Duty to Avoid Exploitation

This section will explain the duty to avoid exploitation. On the training activities page you will find a quiz to test your understanding of this concept.

One of the most important responsibilities of a legal adviser is the duty to avoid exploitation.

Refugees are often in an extremely vulnerable situation. When you are their legal adviser, they are placing their trust in you. With every client, you have to remember that you may play a life or death role in that person’s life. Because of this, you have an enormous responsibility to ensure that you treat each client with dignity and respect, and avoid engaging in any relationship that might exploit a client for your own gain.

What rules should legal advisers follow to be sure they are not exploiting a client?

The most important rule is: no sexual or business relationships with any current clients.

Any sexual or business relationship, even if the client initiates it, proposes it, encourages it or agrees to it, is presumed to be exploitative. Therefore, no business or sexual relationships with clients can be allowed.

As a legal advocate, you also have a responsibility to avoid any relationship that directly or indirectly compromises your independent judgment on behalf of your client. For example you should not enter into a business of sexual relationship with someone who decides refugee claims.

In sum:

  • No sexual relationships with clients.
  • No business relationships with clients.
  • No relationships that compromise independent judgement.

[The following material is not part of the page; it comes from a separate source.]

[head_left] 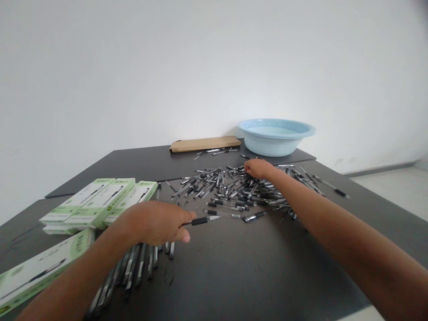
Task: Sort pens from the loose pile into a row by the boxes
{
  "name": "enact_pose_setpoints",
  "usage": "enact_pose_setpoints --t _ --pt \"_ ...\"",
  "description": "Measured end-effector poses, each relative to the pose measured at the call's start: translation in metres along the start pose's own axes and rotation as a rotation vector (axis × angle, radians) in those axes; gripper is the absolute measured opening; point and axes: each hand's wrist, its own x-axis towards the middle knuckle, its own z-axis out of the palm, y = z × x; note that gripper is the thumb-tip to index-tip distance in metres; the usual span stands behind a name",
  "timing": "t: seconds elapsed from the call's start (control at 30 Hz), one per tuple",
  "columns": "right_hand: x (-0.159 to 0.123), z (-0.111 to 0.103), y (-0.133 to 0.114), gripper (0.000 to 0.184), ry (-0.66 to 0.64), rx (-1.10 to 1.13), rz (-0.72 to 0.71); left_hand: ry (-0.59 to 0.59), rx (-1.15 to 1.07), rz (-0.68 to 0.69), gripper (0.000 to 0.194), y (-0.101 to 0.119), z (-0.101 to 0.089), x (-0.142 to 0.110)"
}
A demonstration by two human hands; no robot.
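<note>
In the head view my left hand [163, 223] pinches a pen [199, 220] between thumb and fingers, its black grip and tip pointing right. Beneath that hand and wrist lies a row of pens [140, 265], side by side and partly covered by my forearm. My right hand [257, 169] reaches to the far side of a loose pile of pens [234, 189], its fingers curled in. Whatever those fingers hold, if anything, is hidden. The piled pens are clear-barrelled with black grips and point in many directions.
Green and white pen boxes [96, 203] are stacked at the left, with another box [47, 267] nearer me. A flat brown cardboard piece [205, 143] and a light blue basin [276, 138] stand at the back of the dark table [230, 276], near the wall.
</note>
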Motion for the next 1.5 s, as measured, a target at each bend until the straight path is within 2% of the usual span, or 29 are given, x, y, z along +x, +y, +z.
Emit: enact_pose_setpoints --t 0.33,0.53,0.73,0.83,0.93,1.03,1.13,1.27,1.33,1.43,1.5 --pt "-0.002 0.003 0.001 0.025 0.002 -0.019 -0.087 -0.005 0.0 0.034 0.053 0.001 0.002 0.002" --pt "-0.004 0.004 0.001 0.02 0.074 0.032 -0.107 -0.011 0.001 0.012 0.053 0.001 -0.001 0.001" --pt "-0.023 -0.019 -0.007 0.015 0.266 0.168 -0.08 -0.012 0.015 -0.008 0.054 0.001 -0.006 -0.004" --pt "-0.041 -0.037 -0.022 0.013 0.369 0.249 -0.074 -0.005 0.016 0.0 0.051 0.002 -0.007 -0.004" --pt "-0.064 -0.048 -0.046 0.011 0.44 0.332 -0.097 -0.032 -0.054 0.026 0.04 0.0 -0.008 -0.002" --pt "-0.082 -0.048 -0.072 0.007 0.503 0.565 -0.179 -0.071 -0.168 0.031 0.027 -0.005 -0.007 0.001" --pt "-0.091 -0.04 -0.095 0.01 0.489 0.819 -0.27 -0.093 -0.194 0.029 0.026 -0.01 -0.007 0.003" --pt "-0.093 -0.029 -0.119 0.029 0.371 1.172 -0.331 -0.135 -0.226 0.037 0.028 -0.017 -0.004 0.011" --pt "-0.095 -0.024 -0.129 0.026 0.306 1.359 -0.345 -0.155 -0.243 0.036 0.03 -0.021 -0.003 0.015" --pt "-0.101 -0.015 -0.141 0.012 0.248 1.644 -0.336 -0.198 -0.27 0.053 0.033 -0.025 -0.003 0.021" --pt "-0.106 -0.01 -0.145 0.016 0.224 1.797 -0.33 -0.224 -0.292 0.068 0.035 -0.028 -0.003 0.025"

In general, you should not enter into any financial relationships with a client until at least six months after you stopped representing him or her.

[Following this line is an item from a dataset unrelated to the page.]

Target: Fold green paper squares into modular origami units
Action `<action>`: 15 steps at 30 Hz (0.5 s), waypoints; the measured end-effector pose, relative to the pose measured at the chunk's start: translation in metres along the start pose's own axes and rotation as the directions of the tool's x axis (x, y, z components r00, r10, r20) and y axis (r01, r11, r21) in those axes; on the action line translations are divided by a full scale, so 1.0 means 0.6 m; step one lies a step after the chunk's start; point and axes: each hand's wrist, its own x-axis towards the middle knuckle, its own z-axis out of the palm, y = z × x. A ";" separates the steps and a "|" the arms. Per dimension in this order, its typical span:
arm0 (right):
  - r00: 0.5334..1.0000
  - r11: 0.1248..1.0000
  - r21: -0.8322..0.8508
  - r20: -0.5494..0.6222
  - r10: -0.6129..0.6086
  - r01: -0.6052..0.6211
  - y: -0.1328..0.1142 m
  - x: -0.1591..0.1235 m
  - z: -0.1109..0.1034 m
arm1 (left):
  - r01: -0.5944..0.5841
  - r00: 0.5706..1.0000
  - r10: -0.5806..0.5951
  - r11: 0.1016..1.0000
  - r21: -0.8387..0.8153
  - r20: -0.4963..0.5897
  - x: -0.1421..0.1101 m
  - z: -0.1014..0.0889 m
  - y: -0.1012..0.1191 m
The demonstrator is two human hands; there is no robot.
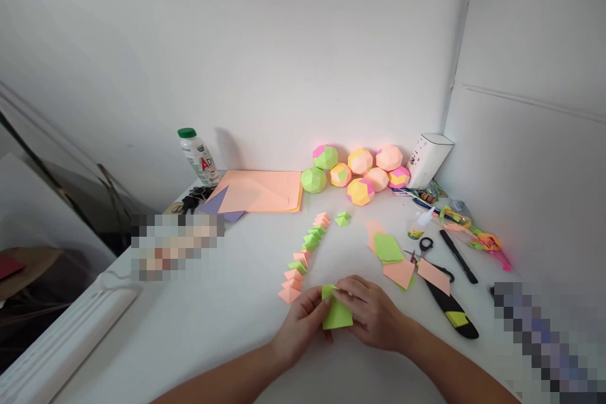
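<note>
Between both hands, a little above the white table, is a piece of green paper. My left hand pinches its left edge between thumb and fingers. On the other side my right hand grips the upper right part, its fingertips lying over the top edge. Just beyond the left hand runs a row of small folded paper pieces, pink ones and green ones. A green folded piece sits apart at the row's far end. Loose green paper pieces and pink paper pieces lie beyond the right hand.
Multicoloured paper balls stand along the wall, beside a white box. Right of my hands lie scissors, a black-and-yellow cutter, a black pen and a glue bottle. Pink sheets and a white bottle are at back left.
</note>
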 end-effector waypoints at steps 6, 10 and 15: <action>0.990 0.923 0.360 0.012 0.139 -0.134 -0.006 0.001 -0.002 | 0.035 0.999 -0.036 0.998 0.044 0.012 0.000 0.004 0.004; 0.988 0.924 0.351 0.022 0.155 -0.153 -0.010 0.002 0.001 | 0.014 0.999 -0.012 0.999 0.049 -0.041 0.000 0.002 0.001; 0.976 0.889 0.407 0.031 0.215 -0.209 -0.014 0.003 0.005 | 0.015 0.998 -0.011 0.998 0.068 -0.054 -0.001 0.004 0.006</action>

However, there is one narrow exception. If you purchased goods or services from someone, and that person later comes to you for legal help, and no other adviser was available, then you can continue to purchase goods or services from him or her as long as doing so complies with the conflict of interest rules.

For example, imagine that you hire someone to clean your house once a week. After a year, she reveals to you that she is a refugee who fled her home country to avoid being jailed for practicing her religion. Now she has learned that the local police are cracking down on foreigners without residence permits. She asks for your help in seeking refugee status, and there are no legal advisors to whom you can refer her. Assuming there are no other ethical complications, you can represent her, and she can continue to clean your house.